When Charles arrives, he summons the police, using Arthur's name, and they wait for Inspector Witherspoon of Scotland Yard's arrival the next morning. At breakfast, Arthur reveals that a letter that Lord Kelton wrote to Fay describing his friends may have to be used in court. Though at first amused, they are shocked when they learn that Kelton has written the unexpurgated truth about all of them.
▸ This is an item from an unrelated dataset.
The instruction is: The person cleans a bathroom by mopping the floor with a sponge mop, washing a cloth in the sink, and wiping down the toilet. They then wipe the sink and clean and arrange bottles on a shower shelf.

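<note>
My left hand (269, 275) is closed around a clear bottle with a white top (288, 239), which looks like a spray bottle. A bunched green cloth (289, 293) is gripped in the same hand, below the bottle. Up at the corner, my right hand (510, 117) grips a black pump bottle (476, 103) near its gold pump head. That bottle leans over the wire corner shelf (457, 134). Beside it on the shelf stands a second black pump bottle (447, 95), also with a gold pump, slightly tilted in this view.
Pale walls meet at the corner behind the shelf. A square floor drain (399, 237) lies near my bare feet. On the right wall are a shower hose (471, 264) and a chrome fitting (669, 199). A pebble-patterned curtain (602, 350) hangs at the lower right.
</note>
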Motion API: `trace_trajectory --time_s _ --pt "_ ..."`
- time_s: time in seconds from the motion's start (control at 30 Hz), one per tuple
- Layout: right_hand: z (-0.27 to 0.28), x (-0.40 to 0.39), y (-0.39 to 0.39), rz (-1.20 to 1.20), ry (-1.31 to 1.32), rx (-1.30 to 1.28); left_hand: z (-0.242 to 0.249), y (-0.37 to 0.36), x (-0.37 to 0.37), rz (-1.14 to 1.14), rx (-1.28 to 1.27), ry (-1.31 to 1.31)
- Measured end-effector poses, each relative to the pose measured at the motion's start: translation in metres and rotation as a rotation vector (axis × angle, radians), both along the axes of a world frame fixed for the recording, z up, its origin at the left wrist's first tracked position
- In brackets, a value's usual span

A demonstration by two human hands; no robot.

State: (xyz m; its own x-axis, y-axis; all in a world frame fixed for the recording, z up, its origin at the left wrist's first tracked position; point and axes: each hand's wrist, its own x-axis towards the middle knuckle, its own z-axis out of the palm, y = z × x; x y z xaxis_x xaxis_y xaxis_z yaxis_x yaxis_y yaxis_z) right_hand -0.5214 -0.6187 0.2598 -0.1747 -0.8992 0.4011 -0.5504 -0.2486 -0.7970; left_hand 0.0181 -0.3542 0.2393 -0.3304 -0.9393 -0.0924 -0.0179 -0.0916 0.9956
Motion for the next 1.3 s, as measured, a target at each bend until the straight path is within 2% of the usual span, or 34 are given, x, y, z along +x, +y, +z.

Kelton then suggests that they offer to pay Fay's passage back to America in exchange for not revealing the letter's contents. Fay, however, finds the offer too "dishonorable," until Kelton finally offers £10,000. She has destroyed the letter already, though, and will not take the money. In gratitude, Kelton offers to set Fay up with a modiste shop and the others offer to be her clients, but she again refuses. Though she wants Charles to stay, he declines, saying that he would have to remain honest if he stayed with her.

After offering to return Arthur's watch, which he stole five years before, Charles goes with Inspector Witherspoon, leaving Fay ignorant of the fact that he has turned himself in. When everyone has gone, Arthur says that he has arranged for them to be married by a neighboring bishop that morning, marking the last of Mrs. Cheyney and the first of Lady Dilling.

==Cast==
- Joan Crawford as Mrs. Fay Cheyney
- William Powell as Charles
- Robert Montgomery as Lord Arthur Dilling
- Frank Morgan as Lord Francis Kelton
- Jessie Ralph as The Duchess of Ebley
- Nigel Bruce as Lord Willie Winton
- Phyllis Clare credited "Colleen Clare" as Joan
- Benita Hume as Lady Kitty Winton
- Ralph Forbes as Cousin John Clayborn
- Aileen Pringle as Maria
- Melville Cooper as William 'Bill'
- Leonard Carey as Ames, the Duchess' butler
- Sara Haden as Anna
- Lumsden Hare as Inspector Witherspoon
- Wallis Clark as George
- Barnett Parker as Purser

==Reception==
Marguerite Tazelaar in the New York Herald Tribune wrote "Joan Crawford as Mrs. Cheyney was competent, besides giving the part considerable sympathy...The picture has been staged handsomely, the musical score accompanying it is good, and the lines glitter."

==Box office==
The film grossed a total of $1,797,000: $1,107,000 from the U.S. and Canada and $690,000 in other markets. It made a profit of $460,000.